What you have to do: The job is to find each line of the records below that includes the word "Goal" and copy it.

Input data:
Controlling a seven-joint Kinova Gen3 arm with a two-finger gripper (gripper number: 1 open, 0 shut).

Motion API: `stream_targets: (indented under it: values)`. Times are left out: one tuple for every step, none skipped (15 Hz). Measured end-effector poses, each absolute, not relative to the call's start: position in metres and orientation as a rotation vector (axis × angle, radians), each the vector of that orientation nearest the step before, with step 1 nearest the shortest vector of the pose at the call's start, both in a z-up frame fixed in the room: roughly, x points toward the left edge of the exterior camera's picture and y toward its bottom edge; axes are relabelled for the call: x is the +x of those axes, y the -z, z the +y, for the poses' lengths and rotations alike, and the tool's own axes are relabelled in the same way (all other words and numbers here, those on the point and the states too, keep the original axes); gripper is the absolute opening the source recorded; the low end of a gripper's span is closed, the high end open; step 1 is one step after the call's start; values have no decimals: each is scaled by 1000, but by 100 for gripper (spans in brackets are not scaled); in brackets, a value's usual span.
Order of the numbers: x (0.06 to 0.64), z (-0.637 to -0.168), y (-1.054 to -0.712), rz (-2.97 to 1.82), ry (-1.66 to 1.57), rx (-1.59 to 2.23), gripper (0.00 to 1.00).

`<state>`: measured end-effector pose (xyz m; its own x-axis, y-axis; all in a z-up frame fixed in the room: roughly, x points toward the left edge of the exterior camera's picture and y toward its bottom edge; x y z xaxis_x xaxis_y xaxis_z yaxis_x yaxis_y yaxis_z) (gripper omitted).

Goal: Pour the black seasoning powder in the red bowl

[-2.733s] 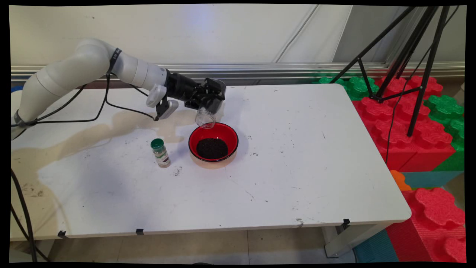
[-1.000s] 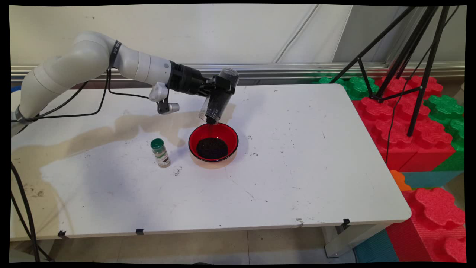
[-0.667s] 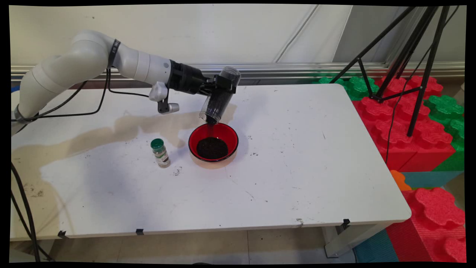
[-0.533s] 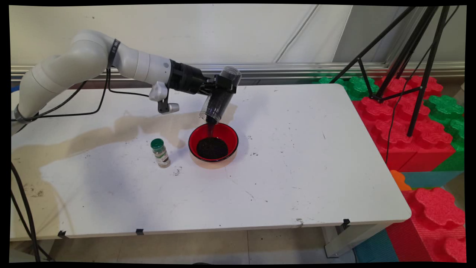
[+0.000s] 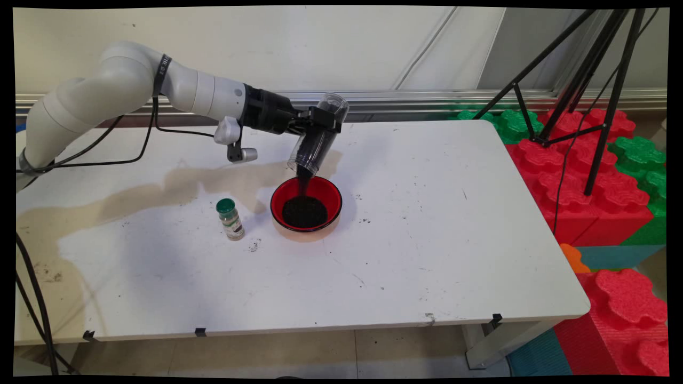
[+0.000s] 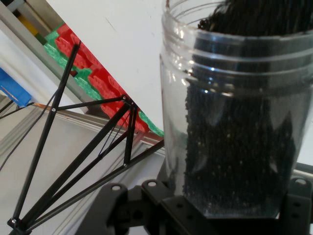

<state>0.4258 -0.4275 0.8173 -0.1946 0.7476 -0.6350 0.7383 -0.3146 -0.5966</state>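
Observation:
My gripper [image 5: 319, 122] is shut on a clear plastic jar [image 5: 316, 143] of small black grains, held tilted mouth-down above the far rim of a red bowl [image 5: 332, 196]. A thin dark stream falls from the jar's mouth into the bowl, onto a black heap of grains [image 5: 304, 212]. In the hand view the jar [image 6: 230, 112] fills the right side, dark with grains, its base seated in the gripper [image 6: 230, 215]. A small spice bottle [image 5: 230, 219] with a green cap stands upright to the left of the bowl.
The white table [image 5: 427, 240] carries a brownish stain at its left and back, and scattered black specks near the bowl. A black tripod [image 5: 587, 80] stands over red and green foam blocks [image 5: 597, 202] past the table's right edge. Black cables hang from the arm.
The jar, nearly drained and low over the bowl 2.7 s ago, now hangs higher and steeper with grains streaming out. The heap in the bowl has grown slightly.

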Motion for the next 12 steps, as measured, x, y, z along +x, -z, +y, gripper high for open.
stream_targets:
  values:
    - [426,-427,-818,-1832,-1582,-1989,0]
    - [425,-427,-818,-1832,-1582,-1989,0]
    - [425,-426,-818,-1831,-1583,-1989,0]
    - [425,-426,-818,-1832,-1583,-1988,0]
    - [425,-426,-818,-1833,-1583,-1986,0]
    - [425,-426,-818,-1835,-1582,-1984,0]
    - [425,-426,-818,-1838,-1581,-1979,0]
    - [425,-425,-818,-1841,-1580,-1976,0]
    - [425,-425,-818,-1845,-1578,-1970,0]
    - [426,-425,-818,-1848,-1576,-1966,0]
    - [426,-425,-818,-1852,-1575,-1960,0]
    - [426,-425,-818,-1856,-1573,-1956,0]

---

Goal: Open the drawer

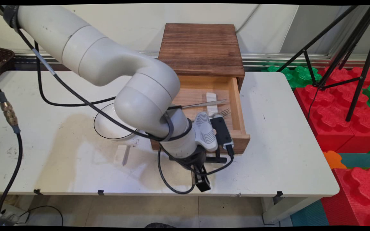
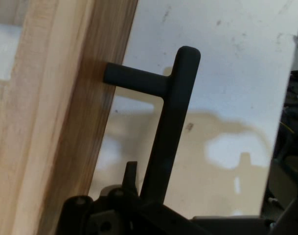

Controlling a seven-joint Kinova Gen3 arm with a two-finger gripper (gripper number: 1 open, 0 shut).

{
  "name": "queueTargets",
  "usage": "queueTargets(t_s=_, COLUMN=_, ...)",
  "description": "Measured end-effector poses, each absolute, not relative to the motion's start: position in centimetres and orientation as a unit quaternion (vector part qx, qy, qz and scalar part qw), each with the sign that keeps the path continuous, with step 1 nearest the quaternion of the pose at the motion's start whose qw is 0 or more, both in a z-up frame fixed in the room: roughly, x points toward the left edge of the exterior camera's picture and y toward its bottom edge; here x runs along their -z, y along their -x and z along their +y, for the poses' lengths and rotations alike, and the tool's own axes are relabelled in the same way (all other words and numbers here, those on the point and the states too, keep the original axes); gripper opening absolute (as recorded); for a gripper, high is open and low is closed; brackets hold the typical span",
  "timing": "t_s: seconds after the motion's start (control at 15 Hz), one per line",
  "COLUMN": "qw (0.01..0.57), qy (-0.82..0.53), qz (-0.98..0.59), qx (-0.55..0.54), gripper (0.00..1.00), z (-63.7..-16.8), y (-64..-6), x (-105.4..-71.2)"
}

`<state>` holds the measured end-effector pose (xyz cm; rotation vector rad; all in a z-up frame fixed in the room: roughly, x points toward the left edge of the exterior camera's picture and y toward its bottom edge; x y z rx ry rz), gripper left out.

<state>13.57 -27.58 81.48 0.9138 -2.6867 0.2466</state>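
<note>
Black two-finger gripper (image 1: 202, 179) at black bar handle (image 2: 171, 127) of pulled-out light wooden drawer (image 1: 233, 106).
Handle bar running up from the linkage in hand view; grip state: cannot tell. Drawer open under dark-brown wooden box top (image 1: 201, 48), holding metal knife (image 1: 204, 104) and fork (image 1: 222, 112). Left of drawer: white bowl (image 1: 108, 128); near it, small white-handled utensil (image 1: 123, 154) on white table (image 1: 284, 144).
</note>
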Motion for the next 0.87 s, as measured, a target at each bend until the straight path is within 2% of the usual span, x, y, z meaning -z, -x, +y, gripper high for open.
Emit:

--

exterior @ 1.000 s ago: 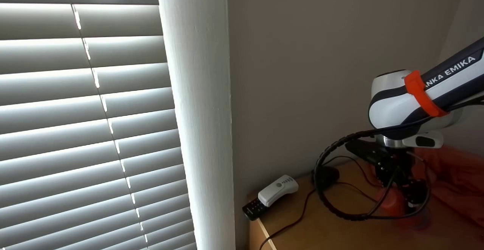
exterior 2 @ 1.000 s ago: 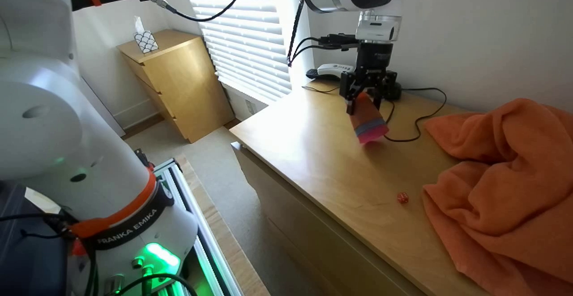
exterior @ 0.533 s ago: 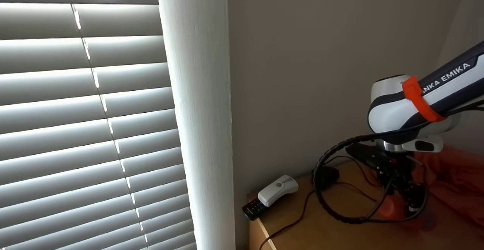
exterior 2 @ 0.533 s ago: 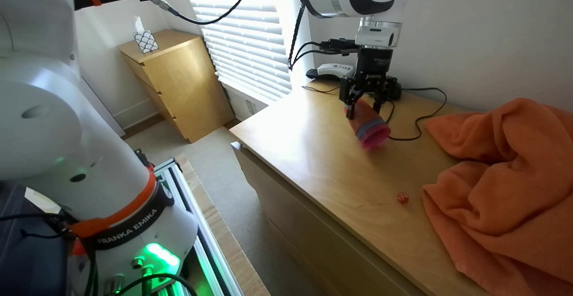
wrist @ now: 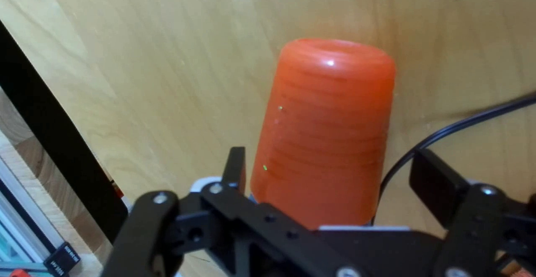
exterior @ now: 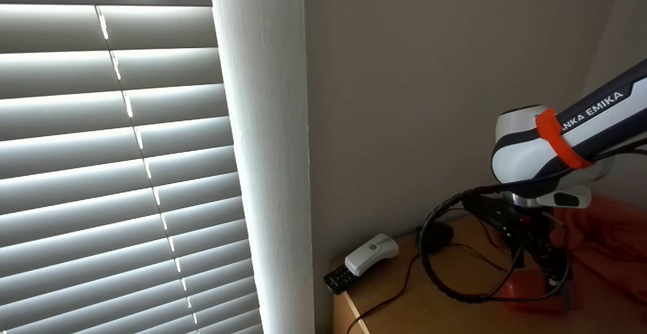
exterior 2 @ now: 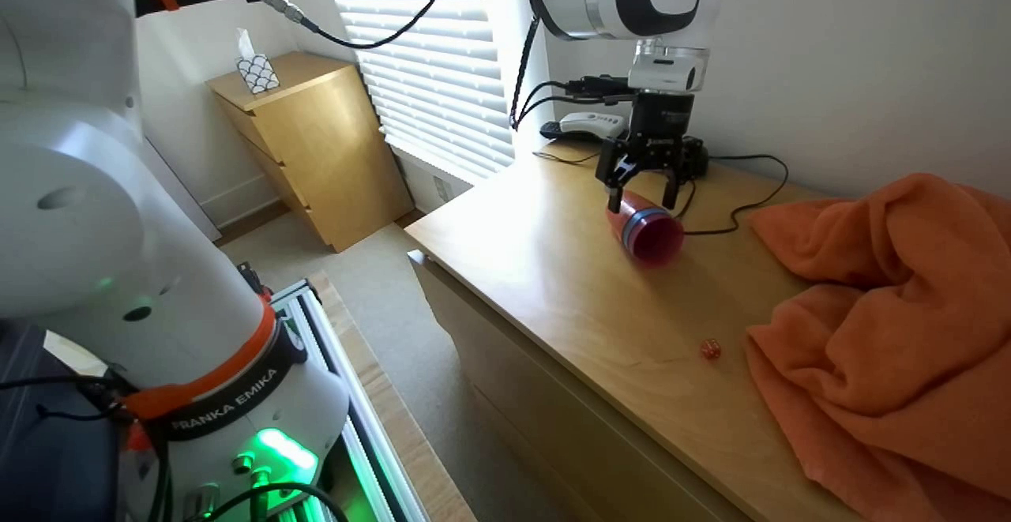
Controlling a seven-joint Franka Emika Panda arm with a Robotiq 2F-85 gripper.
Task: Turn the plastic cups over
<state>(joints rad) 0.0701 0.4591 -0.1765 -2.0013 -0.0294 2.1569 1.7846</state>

Response box:
Goal: Pour the black seasoning powder in the red bowl
Goal: Open the drawer

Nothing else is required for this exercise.